FCI also expressed concern that, despite the VEBA Trust possessing
certain information rights under the various agreements, including the
right to financial statement information, it did not believe that it
would have access to all of the information necessary to evaluate and
value the New GM Securities during the period before the New GM
securities are publicly traded. FCI requested that the Department
include a requirement in the final exemption that New GM provide the
Independent Fiduciary with such information as the Independent
Fiduciary reasonably requests to fulfill its duties to the VEBA Trust
under the exemption, for so long as the New GM Securities are not
publicly traded. FCI indicated willingness to enter into appropriate
confidentiality agreements to protect any non-public information.
In the period since FCI submitted this comment, the Department
understands that New GM and FCI have negotiated at length in an effort
to reach agreement on the extent of the information that would be
provided by New GM to FCI for purposes of valuing the Securities.
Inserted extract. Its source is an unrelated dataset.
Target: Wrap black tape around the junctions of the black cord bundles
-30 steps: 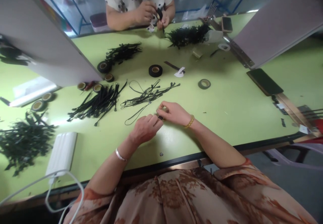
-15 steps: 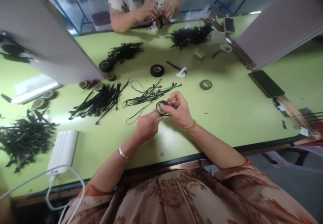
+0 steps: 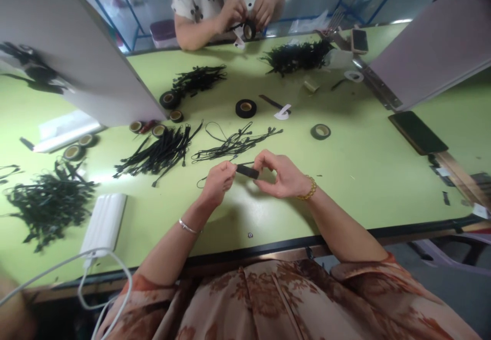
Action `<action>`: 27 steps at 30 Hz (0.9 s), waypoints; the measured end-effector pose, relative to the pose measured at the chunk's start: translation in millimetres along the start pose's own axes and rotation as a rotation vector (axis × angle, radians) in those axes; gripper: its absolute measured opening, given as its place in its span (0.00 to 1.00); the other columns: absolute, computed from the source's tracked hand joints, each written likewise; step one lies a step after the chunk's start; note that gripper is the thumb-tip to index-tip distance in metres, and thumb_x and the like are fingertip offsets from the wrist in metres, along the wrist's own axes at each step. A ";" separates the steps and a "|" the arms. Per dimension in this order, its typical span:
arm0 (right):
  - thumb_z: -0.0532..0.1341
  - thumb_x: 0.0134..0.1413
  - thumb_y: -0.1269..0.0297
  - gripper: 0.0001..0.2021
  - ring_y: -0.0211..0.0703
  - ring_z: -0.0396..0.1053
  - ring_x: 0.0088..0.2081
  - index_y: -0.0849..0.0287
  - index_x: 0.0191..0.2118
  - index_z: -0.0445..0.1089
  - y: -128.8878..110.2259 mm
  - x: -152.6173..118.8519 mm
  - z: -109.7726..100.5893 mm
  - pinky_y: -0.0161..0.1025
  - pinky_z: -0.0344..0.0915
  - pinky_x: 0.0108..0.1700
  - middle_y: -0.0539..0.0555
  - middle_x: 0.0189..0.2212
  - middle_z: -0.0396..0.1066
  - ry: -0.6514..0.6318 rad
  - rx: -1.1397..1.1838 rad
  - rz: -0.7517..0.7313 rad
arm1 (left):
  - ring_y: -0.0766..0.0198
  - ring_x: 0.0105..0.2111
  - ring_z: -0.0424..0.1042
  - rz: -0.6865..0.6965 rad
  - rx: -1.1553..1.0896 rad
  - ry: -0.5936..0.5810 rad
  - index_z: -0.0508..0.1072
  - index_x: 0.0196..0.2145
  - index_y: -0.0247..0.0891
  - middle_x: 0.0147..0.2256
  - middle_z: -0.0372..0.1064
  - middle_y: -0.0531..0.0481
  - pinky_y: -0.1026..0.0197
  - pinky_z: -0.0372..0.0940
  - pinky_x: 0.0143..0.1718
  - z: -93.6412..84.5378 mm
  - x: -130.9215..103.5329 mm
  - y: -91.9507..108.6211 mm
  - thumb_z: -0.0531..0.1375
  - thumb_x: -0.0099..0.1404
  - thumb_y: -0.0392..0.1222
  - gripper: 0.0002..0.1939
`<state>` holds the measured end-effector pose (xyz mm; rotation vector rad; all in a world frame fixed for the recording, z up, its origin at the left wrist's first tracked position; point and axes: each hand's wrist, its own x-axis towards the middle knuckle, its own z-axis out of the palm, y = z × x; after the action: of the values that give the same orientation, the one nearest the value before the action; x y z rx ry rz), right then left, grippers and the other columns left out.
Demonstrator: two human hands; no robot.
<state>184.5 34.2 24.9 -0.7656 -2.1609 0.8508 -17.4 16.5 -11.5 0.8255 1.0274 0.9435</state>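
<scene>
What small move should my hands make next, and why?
Perhaps ease the black tape roll around the thin black cord with the right hand: the cord shows just beyond the roll, the right fingertips are on the roll, and the left hand pinches beside it.

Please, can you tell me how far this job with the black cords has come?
Partway, I think. Possibly done: the dense dark pile beside the tape rolls, though I cannot confirm it. In hand: a black tape roll between the left hand and right hand. Apparently left: the loose thin cords beyond the hands.
</scene>
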 end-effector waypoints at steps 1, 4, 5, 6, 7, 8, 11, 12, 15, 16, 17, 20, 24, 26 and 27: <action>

New
GM declined to provide certain of the requested information sought by
FCI on grounds of confidentiality and sensitivity of the information
sought. In the absence of agreement on the specific information to be
provided, the parties attempted to agree on a process by which an
independent third party would make a determination as to the necessity
for valuation purposes of the information being sought by FCI. The
parties entertained the possibility that one of the ``Big Four'' public
accounting firms would make such determination but could not agree on
the scope of the assignment.
In response to FCI's comment, the Department has determined to
include a condition in the final exemption which specifically addresses
the disclosure of financial information by New GM for FCI's use in
valuing the New GM Securities. In this regard, the Department has
determined that it would be appropriate for one of the ``Big Four''
public accounting firms to determine whether the information sought by
the Independent Fiduciary is necessary, pursuant to applicable
accounting standards, for valuing securities of a privately-held
company. Under this requirement, in the event that New GM declines to
provide financial information requested by the Independent Fiduciary
for valuation purposes, New GM will engage, at its expense, one of the
``Big Four'' public accounting firms that is acceptable to the
Independent Fiduciary (Accountant) to determine whether the information
sought by the Independent Fiduciary is necessary for valuation
purposes. The Department expects that the Accountant will base its
conclusion on whether or not the information in question would be
necessary to provide an opinion as to the fair value of the Securities
as of the relevant date, consistent with ASC 820 on Fair Value
Measurements and the AICPA Statement on Valuation Services. New GM will
provide such information to the Independent Fiduciary as the Accountant
determines necessary for valuation purposes according to the standard
set forth above. The Department expects that the parties will work to
ensure that any dispute regarding the disclosure of information will be
resolved as expeditiously as possible in order to ensure that the
Independent Fiduciary has timely access to information deemed necessary
for valuation.
Finally, FCI noted that, prior to FCI's appointment as Independent
Fiduciary, New GM underwent a corporate reorganization and certain
adjustments were made in the New GM Securities to reflect the
reorganization of the GM controlled group. FCI requested that the
Department clarify that FCI, as Independent Fiduciary, has
responsibility only for transactions related to the New GM securities
that occurred after its appointment. The Department concurs with this
statement.
Conclusion
The Department has carefully considered the issues expressed by the
commenters both in written comments and telephone calls. After
consideration of all the participant comments and documentation
provided, the Department has concluded that no ``material factual
issues'' were identified by the commenters that would warrant a public
hearing under the Department's regulations at 29 CFR Sec. 2570.46.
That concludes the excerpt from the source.